JERUSALEM - The Palestinian uprising in the occupied West Bank and Gaza Strip cost Israel up to $1-billion in direct losses in its first two years but now has much less impact on the economy, Israel's largest bank says. Bank Hapoalim said in a newsletter Sunday that its researchers estimated total direct costs from lost growth and production at between $800-million and $1-billion dollars - $600-million to $700-million of it during the first year.
The revolt against Israeli rule erupted in December 1987. In the first full year construction and tourism were hit hard and army reservists were forced to serve longer.
"But these effects faded during 1989, and their influence on the overall economy, at less than 1 percent of gross national product, became marginal," the bank said in a monthly report.
The uprising, or intifada in Arabic, meant a loss of about 1.5 percent of Israel's $42-billion dollar economy in 1988 and between 0.5 and 1 percent last year, the bank said.

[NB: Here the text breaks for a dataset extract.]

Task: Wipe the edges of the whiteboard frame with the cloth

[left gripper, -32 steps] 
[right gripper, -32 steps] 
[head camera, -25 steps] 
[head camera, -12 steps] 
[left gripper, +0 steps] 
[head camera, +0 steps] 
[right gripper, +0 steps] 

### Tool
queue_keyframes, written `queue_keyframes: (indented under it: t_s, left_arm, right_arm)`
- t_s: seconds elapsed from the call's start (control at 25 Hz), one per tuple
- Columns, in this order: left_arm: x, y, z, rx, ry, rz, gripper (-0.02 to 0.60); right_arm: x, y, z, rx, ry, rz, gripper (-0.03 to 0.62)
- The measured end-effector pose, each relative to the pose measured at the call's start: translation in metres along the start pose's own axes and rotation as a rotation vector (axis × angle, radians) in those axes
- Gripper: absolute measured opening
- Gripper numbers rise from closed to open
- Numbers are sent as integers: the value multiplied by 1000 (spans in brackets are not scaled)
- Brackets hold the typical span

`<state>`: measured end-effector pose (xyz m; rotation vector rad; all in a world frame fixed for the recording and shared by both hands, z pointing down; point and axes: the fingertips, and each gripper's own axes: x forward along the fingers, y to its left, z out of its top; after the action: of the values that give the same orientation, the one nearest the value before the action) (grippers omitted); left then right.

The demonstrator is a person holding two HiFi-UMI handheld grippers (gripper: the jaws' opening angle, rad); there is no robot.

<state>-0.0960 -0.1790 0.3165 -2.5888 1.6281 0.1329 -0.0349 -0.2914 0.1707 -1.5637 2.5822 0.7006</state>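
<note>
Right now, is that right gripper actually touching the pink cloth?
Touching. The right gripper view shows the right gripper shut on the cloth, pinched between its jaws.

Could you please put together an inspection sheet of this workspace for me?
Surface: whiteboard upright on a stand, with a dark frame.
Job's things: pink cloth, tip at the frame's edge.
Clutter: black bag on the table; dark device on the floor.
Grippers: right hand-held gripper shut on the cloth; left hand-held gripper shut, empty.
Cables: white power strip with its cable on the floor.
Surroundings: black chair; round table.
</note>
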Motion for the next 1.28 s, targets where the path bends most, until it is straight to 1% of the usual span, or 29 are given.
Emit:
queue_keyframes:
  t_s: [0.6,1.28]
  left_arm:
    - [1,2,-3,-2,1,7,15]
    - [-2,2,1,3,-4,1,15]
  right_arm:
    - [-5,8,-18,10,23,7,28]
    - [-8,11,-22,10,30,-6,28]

A bank spokeswoman said Monday that Israel's gross domestic product grew only 1.1 percent last year - down from 1.7 percent in 1988. She said this was caused mainly by government austerity and the restructuring of industry.
Palestinian strike days have cut the number of Arab workers entering the Jewish state, where they form much of the building labor force, and Israeli-made goods have been boycotted in the occupied territories.
Israeli troop strength in the territories has fallen from the early months of the uprising but remains higher than before the revolt began.
The bank said its researchers found "the situation in all these sectors improved in 1989 compared to 1988 as Israeli producers and employers learned to make alternative arrangements, and the labor market responded to the new conditions."
Palestinian absenteeism fell, and other workers were replaced with Israelis or new machinery, the bank said. The higher costs were offset by improved quality and productivity.
But the bank said there were other costs to the economy, which is suffering low growth and unemployment at a 22-year-high of more than 10 percent, caused by the revolt. The bank said "indirect costs, such as the political and economic uncertainty generated by the unrest," negatively affected investment decisions.